• _WORK TO COMPLETE_: Every line holding the string "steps" should be copied out of the listing.
START DATA
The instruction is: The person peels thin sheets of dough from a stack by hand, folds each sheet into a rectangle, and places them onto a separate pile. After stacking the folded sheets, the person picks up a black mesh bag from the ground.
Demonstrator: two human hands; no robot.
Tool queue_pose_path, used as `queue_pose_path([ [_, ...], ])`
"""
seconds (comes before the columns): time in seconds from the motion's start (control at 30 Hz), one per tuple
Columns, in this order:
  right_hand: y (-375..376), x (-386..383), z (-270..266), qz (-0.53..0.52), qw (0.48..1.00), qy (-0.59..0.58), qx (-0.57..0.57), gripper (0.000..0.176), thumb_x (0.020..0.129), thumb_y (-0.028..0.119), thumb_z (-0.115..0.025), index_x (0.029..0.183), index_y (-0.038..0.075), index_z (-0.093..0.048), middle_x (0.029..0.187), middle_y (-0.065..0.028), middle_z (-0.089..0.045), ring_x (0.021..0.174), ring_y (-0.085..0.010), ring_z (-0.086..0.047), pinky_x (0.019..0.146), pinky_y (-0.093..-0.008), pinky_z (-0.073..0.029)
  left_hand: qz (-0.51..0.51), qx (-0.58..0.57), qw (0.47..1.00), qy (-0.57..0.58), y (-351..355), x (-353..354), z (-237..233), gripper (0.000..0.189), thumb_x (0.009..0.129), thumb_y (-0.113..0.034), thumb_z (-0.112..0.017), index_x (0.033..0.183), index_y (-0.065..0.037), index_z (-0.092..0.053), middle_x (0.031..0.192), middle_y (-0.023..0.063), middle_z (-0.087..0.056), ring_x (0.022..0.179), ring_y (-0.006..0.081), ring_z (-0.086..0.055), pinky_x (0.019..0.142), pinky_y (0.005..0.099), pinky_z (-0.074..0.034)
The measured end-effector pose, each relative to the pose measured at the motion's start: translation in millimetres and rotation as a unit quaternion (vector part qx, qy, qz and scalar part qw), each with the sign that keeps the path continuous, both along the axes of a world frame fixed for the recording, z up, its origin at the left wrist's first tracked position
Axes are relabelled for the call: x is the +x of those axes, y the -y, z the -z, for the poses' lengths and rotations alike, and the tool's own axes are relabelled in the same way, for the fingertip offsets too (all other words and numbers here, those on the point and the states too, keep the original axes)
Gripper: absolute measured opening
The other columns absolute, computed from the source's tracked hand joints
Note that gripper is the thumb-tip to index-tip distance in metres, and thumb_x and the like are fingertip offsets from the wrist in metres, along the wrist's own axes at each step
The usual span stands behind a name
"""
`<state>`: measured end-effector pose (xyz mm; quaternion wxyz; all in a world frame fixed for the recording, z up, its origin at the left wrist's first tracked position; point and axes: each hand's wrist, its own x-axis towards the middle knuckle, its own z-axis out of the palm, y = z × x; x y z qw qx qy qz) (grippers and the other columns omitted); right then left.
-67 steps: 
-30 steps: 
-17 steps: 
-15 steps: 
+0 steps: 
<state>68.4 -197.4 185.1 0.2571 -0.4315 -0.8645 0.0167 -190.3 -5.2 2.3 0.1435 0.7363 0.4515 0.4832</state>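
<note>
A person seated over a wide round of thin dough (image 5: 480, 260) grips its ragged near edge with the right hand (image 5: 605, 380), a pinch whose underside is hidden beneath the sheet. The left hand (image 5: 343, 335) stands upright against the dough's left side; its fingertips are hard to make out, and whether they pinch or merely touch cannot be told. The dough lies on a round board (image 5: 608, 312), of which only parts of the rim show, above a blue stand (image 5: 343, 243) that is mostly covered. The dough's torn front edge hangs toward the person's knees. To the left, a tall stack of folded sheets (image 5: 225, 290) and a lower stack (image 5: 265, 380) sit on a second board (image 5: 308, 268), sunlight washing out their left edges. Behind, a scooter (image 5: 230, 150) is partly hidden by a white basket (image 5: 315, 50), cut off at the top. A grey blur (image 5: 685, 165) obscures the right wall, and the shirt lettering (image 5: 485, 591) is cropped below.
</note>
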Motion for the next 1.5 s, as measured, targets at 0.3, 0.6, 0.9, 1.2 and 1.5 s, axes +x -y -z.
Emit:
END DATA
• _ANSWER TO THIS PROBLEM_:
-67 steps: 
-30 steps: 
-17 steps: 
-15 steps: 
+0 steps: 

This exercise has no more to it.